A naive solution might involve manually parsing the string and computing sums, but this would be error-prone and inefficient. Instead, we can use a more structured approach with recursion.

Optimized Solution

We can use a recursive approach to parse the tree and compute the sums. This approach is more efficient and easier to implement correctly.

Algorithm

Here is a step-by-step breakdown of the algorithm:

  1. Parse the encoded string to build the tree structure.
  2. Use a recursive function to compute the sum of each node's subtree.
  3. Rebuild the encoded string with the computed sums.

Code Implementation

/**
 * Function to parse the encoded tree string and compute subtree sums.
 * @param {string} str - The encoded tree string.
 * @returns {string} - The encoded tree string with subtree sums.
 */
function encodedTreeSums(str) {
    // Helper function to parse the tree string
    function parseTree(s, index) {
        let num = 0;
        while (index < s.length && !isNaN(s[index])) {
            num = num * 10 + parseInt(s[index]);
            index++;
        }
        let node = { value: num, children: [] };
        if (index < s.length && s[index] === '{') {
            index++;
            while (index < s.length && s[index] !== '}') {
                let child;
                [child, index] = parseTree(s, index);
                node.children.push(child);
                if (s[index] === ',') index++;
            }
            index++;
        }
        return [node, index];
    }

    // Helper function to compute subtree sums
    function computeSums(node) {
        if (!node) return 0;
        let sum = node.value;
        for (let child of node.children) {
            sum += computeSums(child);
        }
        node.value = sum;
        return sum;
    }

    // Helper function to encode the tree back to string
    function encodeTree(node) {
        if (!node) return '';
        let result = node.value.toString();
        if (node.children.length > 0) {
            result += '{' + node.children.map(encodeTree).join(',') + '}';
        }
        return result;
    }

    // Parse the tree, compute sums, and encode back to string
    let [root, _] = parseTree(str, 0);
    computeSums(root);
    return encodeTree(root);
}

// Example usage:
console.log(encodedTreeSums("1{2{3,4},5{6}}")); // Output: "21{9{3,4},11{6}}"
console.log(encodedTreeSums("1{1,1{1,1,1},1}")); // Output: "7{1,4{1,1,1},1}"

Complexity Analysis

The time complexity of this solution is O(n), where n is the number of nodes in the tree. This is because we visit each node exactly once to compute the sums. The space complexity is also O(n) due to the recursion stack and the tree structure.

Edge Cases

Potential edge cases include:

  • Empty tree string: The function should handle this gracefully.
  • Single node tree: The function should return the same node value.

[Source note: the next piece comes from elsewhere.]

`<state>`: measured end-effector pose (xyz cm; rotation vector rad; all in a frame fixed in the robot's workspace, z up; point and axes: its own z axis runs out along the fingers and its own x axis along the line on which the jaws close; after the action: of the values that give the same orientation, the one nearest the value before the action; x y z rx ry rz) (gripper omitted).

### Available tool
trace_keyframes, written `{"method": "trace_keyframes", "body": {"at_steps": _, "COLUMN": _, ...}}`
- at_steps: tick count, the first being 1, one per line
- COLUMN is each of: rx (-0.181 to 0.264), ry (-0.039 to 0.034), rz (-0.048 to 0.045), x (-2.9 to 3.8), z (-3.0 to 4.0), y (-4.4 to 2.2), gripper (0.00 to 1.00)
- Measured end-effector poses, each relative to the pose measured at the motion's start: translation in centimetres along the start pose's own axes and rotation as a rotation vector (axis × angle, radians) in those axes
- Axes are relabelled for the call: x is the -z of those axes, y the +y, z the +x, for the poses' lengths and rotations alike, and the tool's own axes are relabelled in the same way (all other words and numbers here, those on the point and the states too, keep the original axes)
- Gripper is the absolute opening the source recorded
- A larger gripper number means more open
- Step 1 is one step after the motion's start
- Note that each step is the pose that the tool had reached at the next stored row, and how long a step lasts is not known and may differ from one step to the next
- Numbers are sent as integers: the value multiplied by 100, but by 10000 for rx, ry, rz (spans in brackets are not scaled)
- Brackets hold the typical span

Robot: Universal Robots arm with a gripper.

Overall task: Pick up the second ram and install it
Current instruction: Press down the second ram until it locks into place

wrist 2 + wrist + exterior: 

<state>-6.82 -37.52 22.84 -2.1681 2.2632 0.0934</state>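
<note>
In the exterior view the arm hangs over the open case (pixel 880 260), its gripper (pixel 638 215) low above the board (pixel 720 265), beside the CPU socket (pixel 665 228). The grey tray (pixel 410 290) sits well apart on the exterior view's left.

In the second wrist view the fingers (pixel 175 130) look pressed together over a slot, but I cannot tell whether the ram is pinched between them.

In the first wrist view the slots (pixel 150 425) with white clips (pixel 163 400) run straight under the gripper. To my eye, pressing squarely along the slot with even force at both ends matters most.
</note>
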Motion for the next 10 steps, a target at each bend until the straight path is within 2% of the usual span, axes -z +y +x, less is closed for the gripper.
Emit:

Examples of edge cases and their expected outputs:

Input: ""
Output: ""

Input: "1"
Output: "1"

Testing

To test the solution comprehensively, we should include a variety of test cases:

  • Simple trees with few nodes.
  • Complex trees with multiple levels.
  • Edge cases as mentioned above.

We can use JavaScript testing frameworks like Jest or Mocha to automate the testing process.

Thinking and Problem-Solving Tips

When approaching such problems, it's important to:

  • Break down the problem into smaller, manageable parts.
  • Use helper functions to handle specific tasks.
  • Think recursively for problems involving hierarchical data.

Practicing similar problems and studying algorithms can help improve problem-solving skills.

Conclusion

In this blog post, we discussed how to solve the problem of computing subtree sums for an encoded tree string. We covered the problem definition, approach, algorithm, code implementation, complexity analysis, edge cases, and testing. Understanding and solving such problems is crucial for developing strong problem-solving skills in programming.

Additional Resources

For further reading and practice, consider the following resources:

  • LeetCode - Practice problems on trees and recursion.
  • GeeksforGeeks - Tutorials and problems on tree data structures.
  • MDN Web Docs - JavaScript documentation and tutorials.